There is meant to be no cumulative relationship whatsoever between the Greenpoint Landing and Hunters Point South developments, which are separated by the Newtown Creek and connected via the G line subway. The 7 line crowding in Queens is (politically speaking) a Jimmy Van Bramer issue, the impending L line shutdown in Brooklyn a Steve Levin problem. When the L shuts down, MTA will be adding an additional car to the G and they plan on directing the L passengers to Court Square – where they’ll transfer to the 7.
Then they’re both going to have the same problem, the first of many such issues which the interconnected mega development of the east river coastline of Long Island is going to present.
– photo by Mitch Waxman
The reason I haunt the transit corridors is precisely because that’s where you can discern the size and scope of the enormous build out that’s occurring across the boroughs and Queens in particular.

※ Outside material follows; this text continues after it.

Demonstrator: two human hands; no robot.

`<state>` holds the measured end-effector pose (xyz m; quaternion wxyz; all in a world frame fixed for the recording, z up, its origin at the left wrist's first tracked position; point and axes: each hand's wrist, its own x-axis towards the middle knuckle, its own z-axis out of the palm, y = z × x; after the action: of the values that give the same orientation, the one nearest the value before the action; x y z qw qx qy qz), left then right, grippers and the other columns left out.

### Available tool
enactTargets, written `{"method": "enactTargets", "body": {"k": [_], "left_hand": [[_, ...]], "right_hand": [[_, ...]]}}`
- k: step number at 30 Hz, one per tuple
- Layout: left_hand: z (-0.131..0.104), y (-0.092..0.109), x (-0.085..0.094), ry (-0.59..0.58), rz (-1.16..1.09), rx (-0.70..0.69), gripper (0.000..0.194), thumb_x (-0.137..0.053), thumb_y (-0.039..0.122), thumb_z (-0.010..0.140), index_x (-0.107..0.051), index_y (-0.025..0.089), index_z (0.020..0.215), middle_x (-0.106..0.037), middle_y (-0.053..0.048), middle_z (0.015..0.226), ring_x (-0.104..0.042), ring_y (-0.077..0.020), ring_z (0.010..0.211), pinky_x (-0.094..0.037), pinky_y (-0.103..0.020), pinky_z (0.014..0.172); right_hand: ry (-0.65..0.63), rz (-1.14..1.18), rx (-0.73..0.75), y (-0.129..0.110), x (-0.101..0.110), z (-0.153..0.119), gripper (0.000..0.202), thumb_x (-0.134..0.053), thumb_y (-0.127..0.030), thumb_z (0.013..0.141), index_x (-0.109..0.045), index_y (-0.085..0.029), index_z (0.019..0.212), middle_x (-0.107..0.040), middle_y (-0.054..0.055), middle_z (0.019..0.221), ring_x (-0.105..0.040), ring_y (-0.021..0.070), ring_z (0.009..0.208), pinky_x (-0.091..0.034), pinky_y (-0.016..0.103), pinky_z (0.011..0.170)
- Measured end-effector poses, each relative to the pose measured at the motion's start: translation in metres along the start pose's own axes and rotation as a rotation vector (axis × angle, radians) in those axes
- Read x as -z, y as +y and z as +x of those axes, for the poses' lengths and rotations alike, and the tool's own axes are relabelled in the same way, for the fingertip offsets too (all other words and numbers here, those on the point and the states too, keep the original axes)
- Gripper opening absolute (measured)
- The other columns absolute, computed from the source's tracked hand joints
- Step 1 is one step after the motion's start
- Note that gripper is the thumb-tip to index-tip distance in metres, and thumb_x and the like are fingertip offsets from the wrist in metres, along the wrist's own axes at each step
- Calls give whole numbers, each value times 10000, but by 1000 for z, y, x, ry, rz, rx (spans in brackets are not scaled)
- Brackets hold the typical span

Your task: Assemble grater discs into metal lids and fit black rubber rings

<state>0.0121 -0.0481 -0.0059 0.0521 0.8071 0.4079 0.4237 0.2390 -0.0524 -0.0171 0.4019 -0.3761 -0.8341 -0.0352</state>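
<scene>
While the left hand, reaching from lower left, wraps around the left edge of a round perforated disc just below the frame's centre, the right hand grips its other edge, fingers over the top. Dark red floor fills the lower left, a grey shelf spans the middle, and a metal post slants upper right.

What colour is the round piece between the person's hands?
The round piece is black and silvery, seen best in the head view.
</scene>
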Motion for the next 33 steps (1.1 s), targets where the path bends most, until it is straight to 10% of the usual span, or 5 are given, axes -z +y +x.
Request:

If you ride the 7, you are well aware that the entire transit corridor is booming with new construction, from its eastern terminus in Flushing right through Roosevelt, Corona, Jackson Heights, Woodside, Sunnsyide, and LIC, to its western terminus in Manhattan at the “Hudson Yards” megaproject. The so called “international express” is packed to the gills with commuters the whole way, even late at night. The City’s answer to mass transit congestion has been the creation of bike lanes. Bike lanes aren’t a bad idea by any means, but they don’t address the issues of how people will “get there from here,” and they leave an awful lot of older and disabled people behind.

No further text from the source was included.